Public
Schools: The Sorcerer's New Apprentice?
Part 2
By
Craig Branch
Part
1 | Part 2 | Part 3
| Part 4
In part one of
this series I asserted that there are certain endemic
educational strategies and curricula, widely used in
public schools, that are fraught with illegalities,
are ineffective, and can be harmful to the student.
These problematic
programs may include new age/occult ideology and practices,
meditation/hypnosis and other psychotherapeutic practices,
including an approach called the non-directive, self-esteem,
and decision-making model. These programs tend to appear
in guidance counseling programs, self-esteem, health,
gifted, psychology, and creative writing classes. They
can be found from kindergarten through college classes,
including sex and drug education courses.
After the Littleton,
Colorado, and 5 other school shootings within 20 months,
people are again focusing on trying to understand why
there has been such a sharp rise in teen violence in
the past decade. A strong case can be made that these
new educational approaches and programs may be contributing
factors.
In fact, Newsweek
published a story in its Science section (July 13,1998)

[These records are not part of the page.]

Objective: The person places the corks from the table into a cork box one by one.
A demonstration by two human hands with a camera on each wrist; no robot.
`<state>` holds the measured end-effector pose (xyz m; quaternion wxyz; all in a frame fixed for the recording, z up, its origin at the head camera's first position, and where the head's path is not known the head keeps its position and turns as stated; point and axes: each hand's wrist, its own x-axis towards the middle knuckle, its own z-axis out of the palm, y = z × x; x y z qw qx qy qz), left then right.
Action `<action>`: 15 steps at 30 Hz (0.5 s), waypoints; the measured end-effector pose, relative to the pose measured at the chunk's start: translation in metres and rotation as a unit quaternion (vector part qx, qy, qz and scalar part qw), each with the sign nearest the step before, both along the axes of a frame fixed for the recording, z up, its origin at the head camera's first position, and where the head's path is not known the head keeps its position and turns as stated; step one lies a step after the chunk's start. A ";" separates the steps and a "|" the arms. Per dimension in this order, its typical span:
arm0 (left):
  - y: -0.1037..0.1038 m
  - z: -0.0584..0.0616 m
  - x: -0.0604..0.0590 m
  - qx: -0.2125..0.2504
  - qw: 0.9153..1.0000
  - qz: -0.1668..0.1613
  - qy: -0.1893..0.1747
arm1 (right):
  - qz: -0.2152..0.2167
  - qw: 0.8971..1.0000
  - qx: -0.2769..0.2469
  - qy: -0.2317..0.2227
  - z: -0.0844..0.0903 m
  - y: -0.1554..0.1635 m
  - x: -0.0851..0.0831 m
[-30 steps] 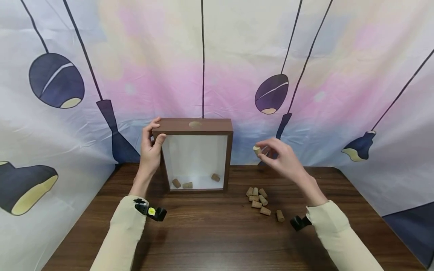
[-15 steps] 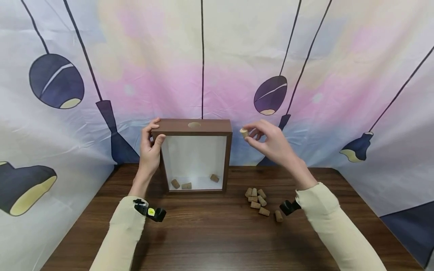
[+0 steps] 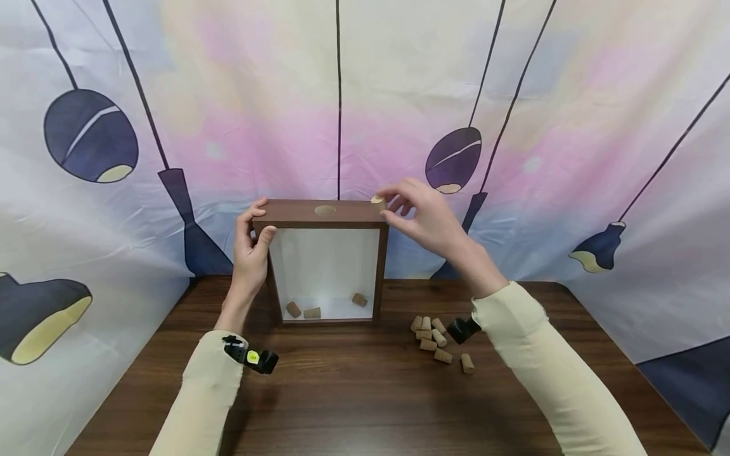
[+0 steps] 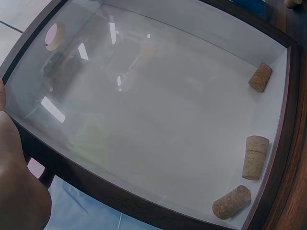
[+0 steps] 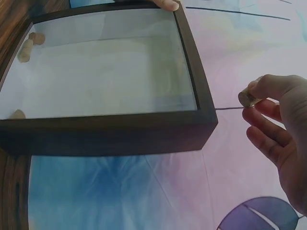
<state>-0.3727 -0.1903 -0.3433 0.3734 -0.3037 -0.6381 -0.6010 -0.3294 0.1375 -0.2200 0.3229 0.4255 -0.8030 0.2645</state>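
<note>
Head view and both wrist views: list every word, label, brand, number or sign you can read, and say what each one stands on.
No text can be read in any view.
The small yellow sticker on the black wrist device bears a mark too small to read.
The wooden frame box, the corks and the backdrop carry no writing.

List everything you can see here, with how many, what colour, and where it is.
Shadow box frame: one, dark brown with a glass front, upright at the back of the table.
Hole: one, in the frame's top.
Corks inside: three, tan, on the frame's floor.
Loose corks: about eight, tan, right of the frame.
Table: one, dark wood.
Backdrop: one, pastel with dark lamp prints.
Left hand: grips the frame's upper left corner.
Right hand: pinches one cork above the frame's top right corner.
</note>
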 end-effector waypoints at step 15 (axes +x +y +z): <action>0.008 0.015 0.023 0.001 1.000 -0.005 -0.018 | 0.006 0.998 0.016 -0.064 0.014 -0.050 -0.017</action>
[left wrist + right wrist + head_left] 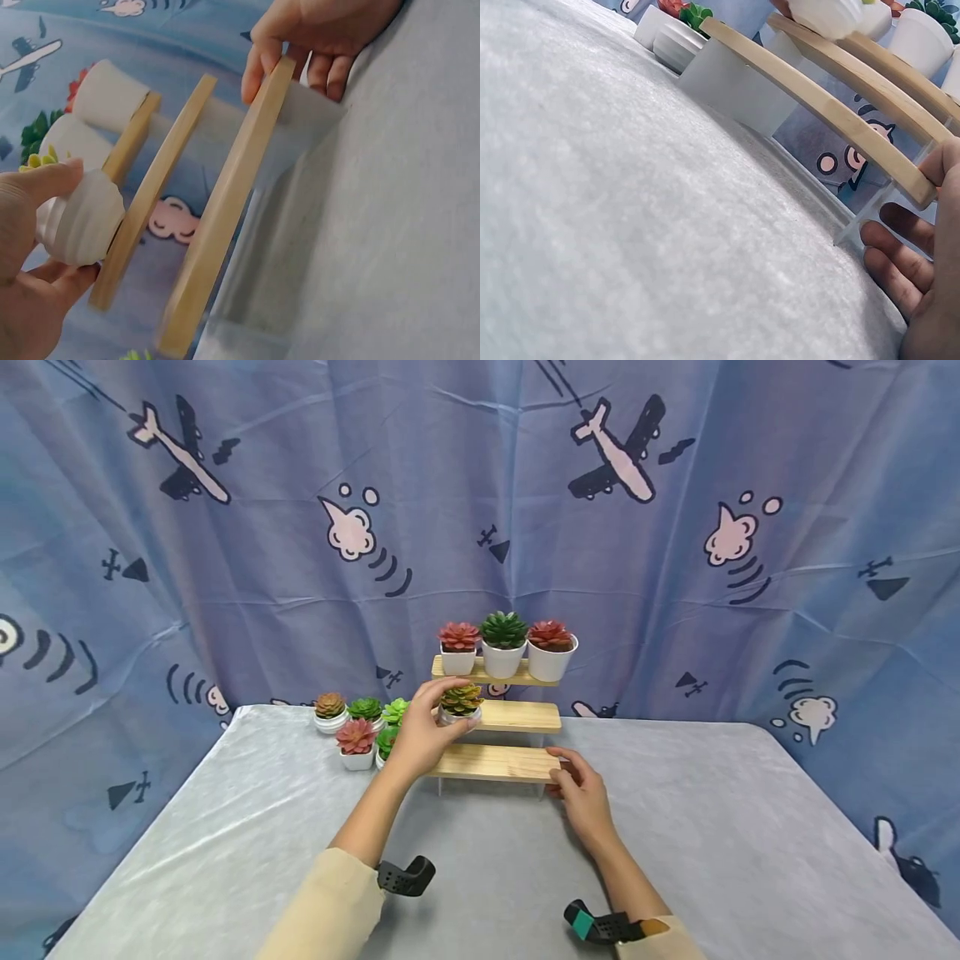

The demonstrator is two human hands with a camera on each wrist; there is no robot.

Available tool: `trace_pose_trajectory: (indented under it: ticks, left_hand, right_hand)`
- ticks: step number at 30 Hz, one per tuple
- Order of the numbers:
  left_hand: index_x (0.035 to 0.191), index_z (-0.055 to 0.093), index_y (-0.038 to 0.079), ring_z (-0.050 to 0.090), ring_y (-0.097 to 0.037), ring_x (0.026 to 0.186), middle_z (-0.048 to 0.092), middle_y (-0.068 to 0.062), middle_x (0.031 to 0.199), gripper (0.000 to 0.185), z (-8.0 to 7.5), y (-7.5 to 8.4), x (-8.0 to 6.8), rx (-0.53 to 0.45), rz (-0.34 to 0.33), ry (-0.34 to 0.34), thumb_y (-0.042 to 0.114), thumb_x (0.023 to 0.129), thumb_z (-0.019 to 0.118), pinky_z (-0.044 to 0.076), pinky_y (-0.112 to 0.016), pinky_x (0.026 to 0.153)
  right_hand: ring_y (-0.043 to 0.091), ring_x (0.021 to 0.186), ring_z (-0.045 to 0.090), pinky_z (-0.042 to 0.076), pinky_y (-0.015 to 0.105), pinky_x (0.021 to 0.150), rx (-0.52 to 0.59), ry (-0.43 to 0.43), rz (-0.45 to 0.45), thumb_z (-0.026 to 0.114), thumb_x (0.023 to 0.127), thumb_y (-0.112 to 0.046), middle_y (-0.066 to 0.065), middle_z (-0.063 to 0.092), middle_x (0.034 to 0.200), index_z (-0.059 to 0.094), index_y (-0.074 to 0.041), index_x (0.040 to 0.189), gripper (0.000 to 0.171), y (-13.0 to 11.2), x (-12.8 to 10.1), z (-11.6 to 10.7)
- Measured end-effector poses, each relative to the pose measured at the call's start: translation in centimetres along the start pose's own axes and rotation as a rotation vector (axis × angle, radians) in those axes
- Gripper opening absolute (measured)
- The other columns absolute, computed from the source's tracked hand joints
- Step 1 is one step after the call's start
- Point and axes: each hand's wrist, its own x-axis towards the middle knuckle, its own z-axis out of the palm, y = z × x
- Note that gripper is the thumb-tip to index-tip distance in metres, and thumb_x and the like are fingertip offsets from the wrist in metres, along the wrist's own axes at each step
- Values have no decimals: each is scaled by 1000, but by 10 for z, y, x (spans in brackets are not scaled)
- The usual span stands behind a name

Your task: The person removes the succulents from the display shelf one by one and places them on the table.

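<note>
head view: left fingers [437, 688] hold potted succulent [460, 702] at middle shelf [521, 717], right fingers [572, 756] pinch bottom shelf [495, 762] by right edge, room beyond.

Room lies open on the surface [480, 877] before the shelf [498, 762]; pots [357, 762] crowd its left end, perhaps touching.

Left sleeve [322, 910]: pale cream, plain, ending on the forearm
Right sleeve [660, 941]: the same pale cream, only its end in view
Left band [393, 878]: black, dotted with small holes, with a rounded black end piece
Right band [611, 928]: black, with a teal patch [582, 924] on its end piece and a small orange patch [654, 927] near the sleeve
Left hand [429, 731], right hand [585, 797]: bare
</note>
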Motion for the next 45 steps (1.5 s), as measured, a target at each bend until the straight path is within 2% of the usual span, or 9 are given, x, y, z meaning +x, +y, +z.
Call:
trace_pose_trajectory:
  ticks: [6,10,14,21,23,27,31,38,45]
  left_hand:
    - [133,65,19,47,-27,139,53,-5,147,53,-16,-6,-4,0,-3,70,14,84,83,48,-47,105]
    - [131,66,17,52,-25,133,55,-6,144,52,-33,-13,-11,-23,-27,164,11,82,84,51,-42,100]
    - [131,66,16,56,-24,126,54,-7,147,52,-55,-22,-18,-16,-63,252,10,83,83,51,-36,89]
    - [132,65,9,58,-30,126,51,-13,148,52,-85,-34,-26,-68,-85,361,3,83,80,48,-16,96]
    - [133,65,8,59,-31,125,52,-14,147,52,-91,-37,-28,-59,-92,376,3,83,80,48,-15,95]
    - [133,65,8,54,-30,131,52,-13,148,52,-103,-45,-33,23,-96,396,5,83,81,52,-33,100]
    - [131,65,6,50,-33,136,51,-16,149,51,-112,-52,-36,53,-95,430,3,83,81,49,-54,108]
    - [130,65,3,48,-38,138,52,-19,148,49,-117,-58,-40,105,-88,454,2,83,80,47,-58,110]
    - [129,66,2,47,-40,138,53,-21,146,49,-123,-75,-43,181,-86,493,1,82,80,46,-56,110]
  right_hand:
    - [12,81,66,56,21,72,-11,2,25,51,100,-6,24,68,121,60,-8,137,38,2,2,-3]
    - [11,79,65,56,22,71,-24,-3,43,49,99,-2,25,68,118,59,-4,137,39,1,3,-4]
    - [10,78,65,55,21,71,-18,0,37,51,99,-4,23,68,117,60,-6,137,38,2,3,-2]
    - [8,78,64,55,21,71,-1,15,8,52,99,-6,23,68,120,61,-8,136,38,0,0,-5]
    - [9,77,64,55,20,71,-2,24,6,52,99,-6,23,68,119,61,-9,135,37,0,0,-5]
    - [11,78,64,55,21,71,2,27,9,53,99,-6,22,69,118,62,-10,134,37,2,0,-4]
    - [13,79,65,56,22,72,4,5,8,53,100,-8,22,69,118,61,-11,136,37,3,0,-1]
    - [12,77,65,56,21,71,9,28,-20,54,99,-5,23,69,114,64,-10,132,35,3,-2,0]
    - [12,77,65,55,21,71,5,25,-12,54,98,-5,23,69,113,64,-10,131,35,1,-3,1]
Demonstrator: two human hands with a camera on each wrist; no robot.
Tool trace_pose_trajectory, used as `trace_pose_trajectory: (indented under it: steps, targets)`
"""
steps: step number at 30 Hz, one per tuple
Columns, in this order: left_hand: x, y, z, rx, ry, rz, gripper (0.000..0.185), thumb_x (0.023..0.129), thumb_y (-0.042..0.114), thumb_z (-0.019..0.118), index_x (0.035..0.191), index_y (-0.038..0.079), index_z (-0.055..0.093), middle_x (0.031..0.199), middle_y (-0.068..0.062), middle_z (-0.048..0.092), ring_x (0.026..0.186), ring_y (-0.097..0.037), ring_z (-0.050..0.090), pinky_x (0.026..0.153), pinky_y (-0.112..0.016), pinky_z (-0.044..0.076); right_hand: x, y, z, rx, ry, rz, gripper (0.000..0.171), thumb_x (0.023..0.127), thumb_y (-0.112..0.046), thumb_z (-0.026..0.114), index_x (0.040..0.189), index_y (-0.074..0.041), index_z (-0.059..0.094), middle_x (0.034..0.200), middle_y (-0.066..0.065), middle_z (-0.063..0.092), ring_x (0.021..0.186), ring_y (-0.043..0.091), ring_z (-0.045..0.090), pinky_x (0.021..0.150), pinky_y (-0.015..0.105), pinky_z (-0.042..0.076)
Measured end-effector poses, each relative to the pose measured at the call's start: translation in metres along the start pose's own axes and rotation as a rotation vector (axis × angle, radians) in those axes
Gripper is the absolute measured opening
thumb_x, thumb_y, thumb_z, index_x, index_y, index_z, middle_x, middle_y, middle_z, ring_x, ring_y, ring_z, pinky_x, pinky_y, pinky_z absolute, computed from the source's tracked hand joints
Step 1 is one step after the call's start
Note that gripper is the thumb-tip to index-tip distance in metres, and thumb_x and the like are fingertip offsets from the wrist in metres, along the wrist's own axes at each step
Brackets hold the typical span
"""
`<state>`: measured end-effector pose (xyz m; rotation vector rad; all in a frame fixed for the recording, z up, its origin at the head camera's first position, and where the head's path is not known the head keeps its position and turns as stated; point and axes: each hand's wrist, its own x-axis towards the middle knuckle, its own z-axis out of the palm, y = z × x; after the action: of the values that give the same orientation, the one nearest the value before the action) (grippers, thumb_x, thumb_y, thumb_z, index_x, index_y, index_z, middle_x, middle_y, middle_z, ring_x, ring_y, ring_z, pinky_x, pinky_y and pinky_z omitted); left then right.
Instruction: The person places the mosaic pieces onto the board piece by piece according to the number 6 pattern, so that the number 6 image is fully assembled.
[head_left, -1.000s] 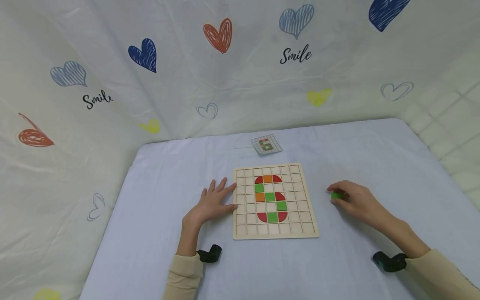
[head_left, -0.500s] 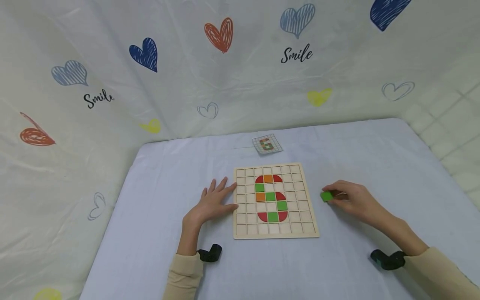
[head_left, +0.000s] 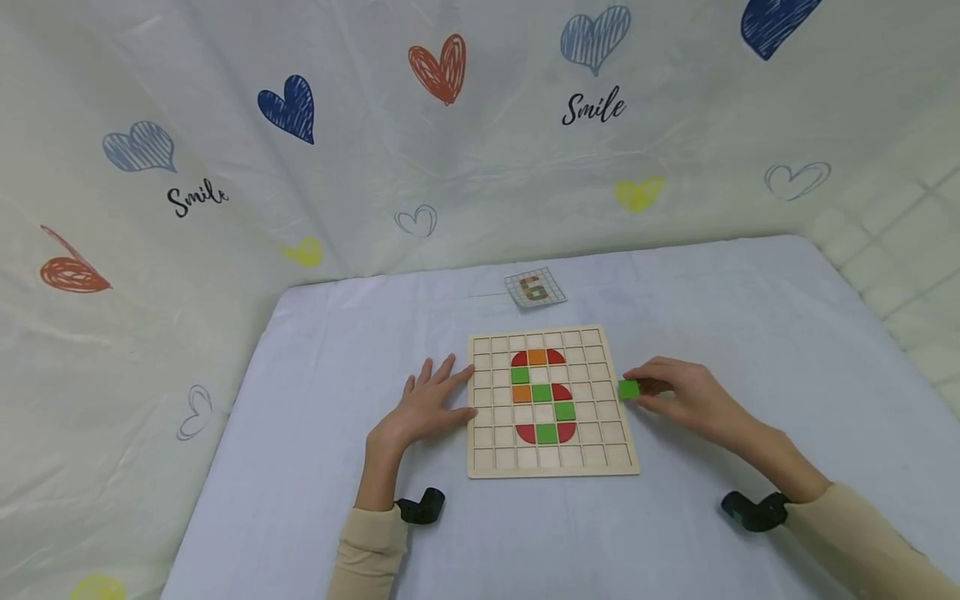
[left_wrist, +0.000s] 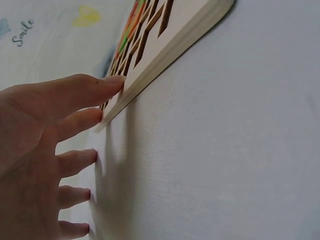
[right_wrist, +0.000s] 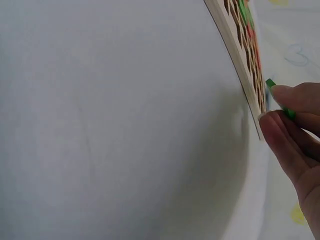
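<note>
Pale wooden board [head_left: 552,467] — red, green, orange tiles — green block [head_left: 629,388], blue-grey tablecloth [head_left: 315,400].

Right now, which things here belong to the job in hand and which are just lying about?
In the job:
green tile, pinched by the right hand
wooden grid board, steadied by the left hand
pattern card

Lying about:
heart-print backdrop sheet

A pale blue table [head_left: 337,350] fills the lower middle, with a white sheet [head_left: 225,125] printed with hearts and "Smile" hung behind it from 9 to 3 o'clock.
</note>
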<state>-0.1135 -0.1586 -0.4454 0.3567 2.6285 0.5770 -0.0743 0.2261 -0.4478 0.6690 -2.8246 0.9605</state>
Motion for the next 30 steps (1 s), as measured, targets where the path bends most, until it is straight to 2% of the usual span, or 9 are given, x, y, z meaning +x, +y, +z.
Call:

titled, "You're OK, I'm Terrific: Self-Esteem Backfires".
The story bemoans the fact that following an assertion
by a prominent psychologist 21 years ago, schools began
to adopt a goal of instilling a child with "self-esteem,"
which would inoculate the child "against drug use,
teen pregnancy, bad grades and just about everything
else short of the common cold."
The article pointed
out that new research is demonstrating that artificially
inflated self-esteem is "potentially dangerous,"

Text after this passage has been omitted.